The European Commission published a briefing document last week that marked progress in its initiative to establish a legal framework for a “digital single market” for Europe. This briefing described a proposed directive with several provisions to streamline the use of digital content and promote copyright protection across the EU. The proposed directive itself was published back in September.
The most interesting provision in the proposal is one that would require user-uploaded content hosting services to use content recognition technologies to monitor for potential copyright or licensing violations… under certain conditions. This provision falls short of a blanket requirement for services to do copyright monitoring; the European Court of Justice (ECJ) held that this was forbidden under Article 15 of the EU E-Commerce Directive in cases such as Scarlet v. SABAM, a landmark 2011 Belgian case, in which the ECJ overturned a lower court requirement that the ISP Scarlet implement copyright filtering. At the same time, the provision also doesn’t call for mandatory graduated response systems like HADOPI in France.
In fact the language of the actual provision (see Article 13, pp. 29-30) is ambiguous and equivocal. It calls for service providers “that store and provide to the public access to large amounts of works … uploaded by their users” to “in cooperation with rightholders, take measures to ensure the functioning of agreements concluded with rightholders for the use of their works … or to prevent the availability on their services of works … identified by rightholders through the cooperation with the service providers. Those measures, such as the use of effective content recognition technologies, shall be appropriate and proportionate.” It also calls for EU member states to “… facilitate, where appropriate, the cooperation between … service providers and rightholders through stakeholder dialogues to define best practices, such as appropriate and proportionate content recognition technologies, taking into account, among others, the nature of the services, the availability of the technologies and their effectiveness in light of technological developments.”

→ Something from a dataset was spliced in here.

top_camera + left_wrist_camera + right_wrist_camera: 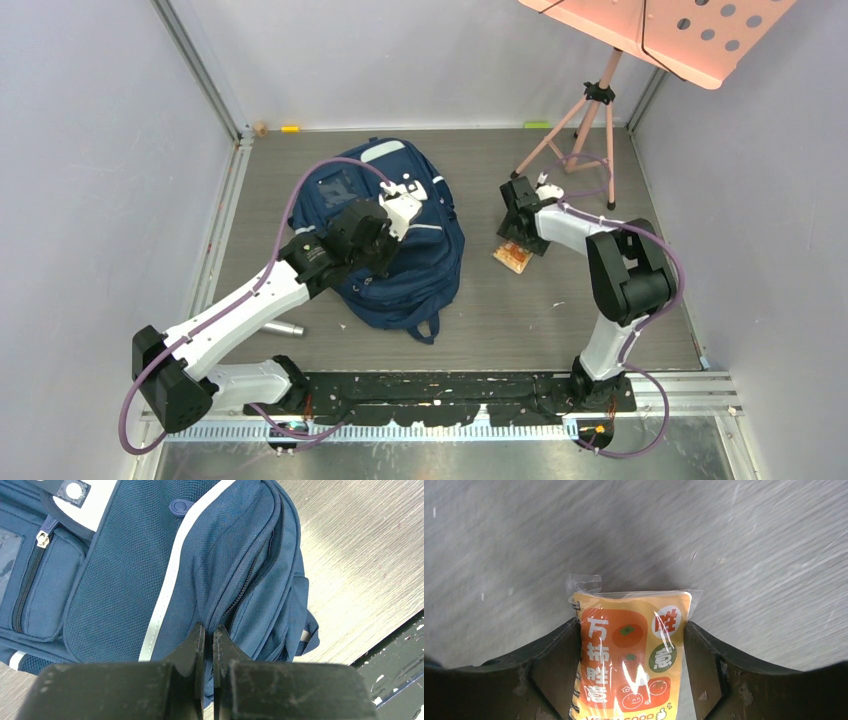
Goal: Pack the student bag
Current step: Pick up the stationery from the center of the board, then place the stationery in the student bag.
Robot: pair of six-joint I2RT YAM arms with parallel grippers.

The EU legal structure requires member states to implement European Commission Directives in their national laws. Language such as “large amounts of works,” “appropriate and proportionate,” “nature of the services,” and “effective” (that old chestnut from U.S. anticircumvention law) give national governments acres — sorry, hectares — of wiggle room on how to implement this directive.

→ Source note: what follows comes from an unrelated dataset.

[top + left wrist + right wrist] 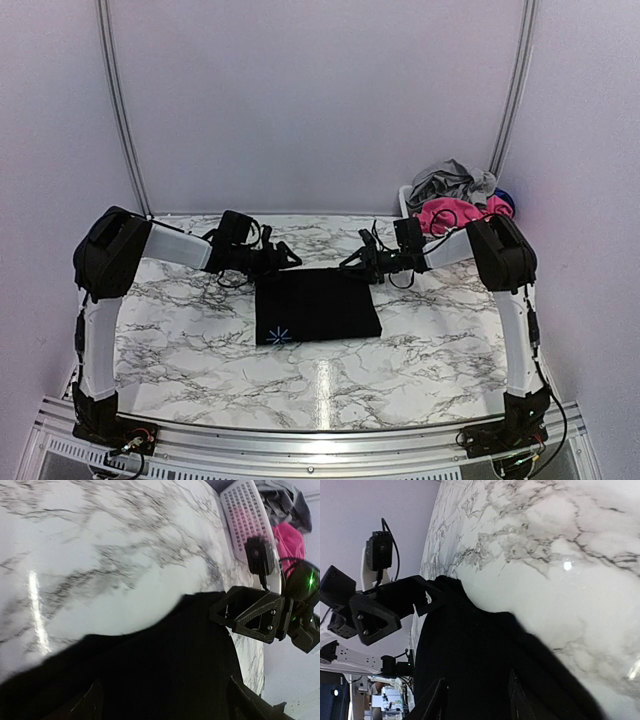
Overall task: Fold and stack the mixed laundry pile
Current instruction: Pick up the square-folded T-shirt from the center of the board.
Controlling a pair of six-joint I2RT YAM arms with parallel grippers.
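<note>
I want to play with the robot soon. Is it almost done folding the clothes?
Not nearly. One black cloth lies folded flat on the table. The left fingers and right fingers are open over its far edge, holding nothing. The grey piece, the pink piece and the blue piece sit in the basket, unfolded.

Black cloth [316, 305] lies folded flat and square in the middle, tiny blue star mark showing, with grey trousers [450, 180], pink piece [445, 213] and dark blue piece [505, 200] heaped far-right.
</note>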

At the same time, this is far from the final directive. As the briefing document indicates, several steps and a vote remain before it becomes final; and various typical constituencies — consumer advocates, service providers, academics — have lodged objections to the copyright monitoring provision as overly onerous dampers on innovation. Some of these constituencies also claim that the provision still contravenes Article 15 of the EU E-Commerce Directive as well as the European Charter of Fundamental Rights.
It will be years until any sort of implementation in EU member states’ laws. Let’s just hope that if a monitoring provision does survive the various gauntlets of opposition, it’s straightforward and uniform enough for service providers to implement in a single way across Europe. No one benefits from yet another confusing mess like the European private copying levy system.